What the exercise asks:
If a line in the records contains the string "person", show that line.

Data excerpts
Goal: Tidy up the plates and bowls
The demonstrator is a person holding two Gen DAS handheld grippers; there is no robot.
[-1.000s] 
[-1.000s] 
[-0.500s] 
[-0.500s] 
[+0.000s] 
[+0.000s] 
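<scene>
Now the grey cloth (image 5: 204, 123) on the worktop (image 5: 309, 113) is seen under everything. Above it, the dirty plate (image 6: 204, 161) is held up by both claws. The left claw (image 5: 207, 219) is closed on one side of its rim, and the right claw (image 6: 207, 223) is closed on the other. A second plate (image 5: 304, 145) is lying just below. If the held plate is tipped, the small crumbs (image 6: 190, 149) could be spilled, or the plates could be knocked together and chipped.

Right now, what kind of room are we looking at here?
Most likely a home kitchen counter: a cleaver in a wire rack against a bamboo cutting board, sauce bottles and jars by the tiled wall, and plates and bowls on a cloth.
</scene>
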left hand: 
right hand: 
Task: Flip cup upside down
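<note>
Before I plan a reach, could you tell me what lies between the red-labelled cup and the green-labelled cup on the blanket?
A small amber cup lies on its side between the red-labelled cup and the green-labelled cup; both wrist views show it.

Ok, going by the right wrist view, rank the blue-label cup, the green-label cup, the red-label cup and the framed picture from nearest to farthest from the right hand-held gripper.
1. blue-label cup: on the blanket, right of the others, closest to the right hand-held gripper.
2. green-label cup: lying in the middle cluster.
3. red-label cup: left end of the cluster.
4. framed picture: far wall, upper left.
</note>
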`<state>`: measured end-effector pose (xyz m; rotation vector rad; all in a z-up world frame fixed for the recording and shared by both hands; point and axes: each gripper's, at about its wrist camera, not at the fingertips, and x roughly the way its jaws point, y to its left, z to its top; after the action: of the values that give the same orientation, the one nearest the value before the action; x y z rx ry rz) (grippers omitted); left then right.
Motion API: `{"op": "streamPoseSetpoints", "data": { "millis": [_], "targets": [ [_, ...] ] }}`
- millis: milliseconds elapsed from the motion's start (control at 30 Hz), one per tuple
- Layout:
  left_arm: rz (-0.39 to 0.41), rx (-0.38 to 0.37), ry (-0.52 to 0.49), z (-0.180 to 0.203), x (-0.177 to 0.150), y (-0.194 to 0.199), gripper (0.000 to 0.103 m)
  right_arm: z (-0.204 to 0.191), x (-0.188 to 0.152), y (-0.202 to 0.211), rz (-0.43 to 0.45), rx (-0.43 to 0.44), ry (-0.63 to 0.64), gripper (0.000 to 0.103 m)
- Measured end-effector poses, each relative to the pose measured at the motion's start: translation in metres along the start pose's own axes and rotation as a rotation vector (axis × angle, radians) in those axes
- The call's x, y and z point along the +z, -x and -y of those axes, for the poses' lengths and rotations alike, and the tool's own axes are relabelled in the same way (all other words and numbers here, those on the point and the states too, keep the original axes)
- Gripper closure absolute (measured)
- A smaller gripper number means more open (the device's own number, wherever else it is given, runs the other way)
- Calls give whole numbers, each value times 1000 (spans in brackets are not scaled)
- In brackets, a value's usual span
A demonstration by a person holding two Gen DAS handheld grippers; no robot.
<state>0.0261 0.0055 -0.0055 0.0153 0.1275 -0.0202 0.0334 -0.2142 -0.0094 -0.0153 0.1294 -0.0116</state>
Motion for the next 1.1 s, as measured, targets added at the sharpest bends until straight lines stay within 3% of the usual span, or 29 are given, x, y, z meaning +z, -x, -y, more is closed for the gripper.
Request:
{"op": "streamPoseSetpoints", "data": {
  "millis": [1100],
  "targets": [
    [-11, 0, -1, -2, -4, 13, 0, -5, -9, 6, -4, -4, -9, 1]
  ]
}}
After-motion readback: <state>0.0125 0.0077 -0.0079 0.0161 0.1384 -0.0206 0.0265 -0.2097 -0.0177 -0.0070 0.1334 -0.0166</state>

Expected answer:
The demonstrator is a person holding two Gen DAS handheld grippers; there is no robot.
A demonstration by a person holding two Gen DAS handheld grippers; no robot.

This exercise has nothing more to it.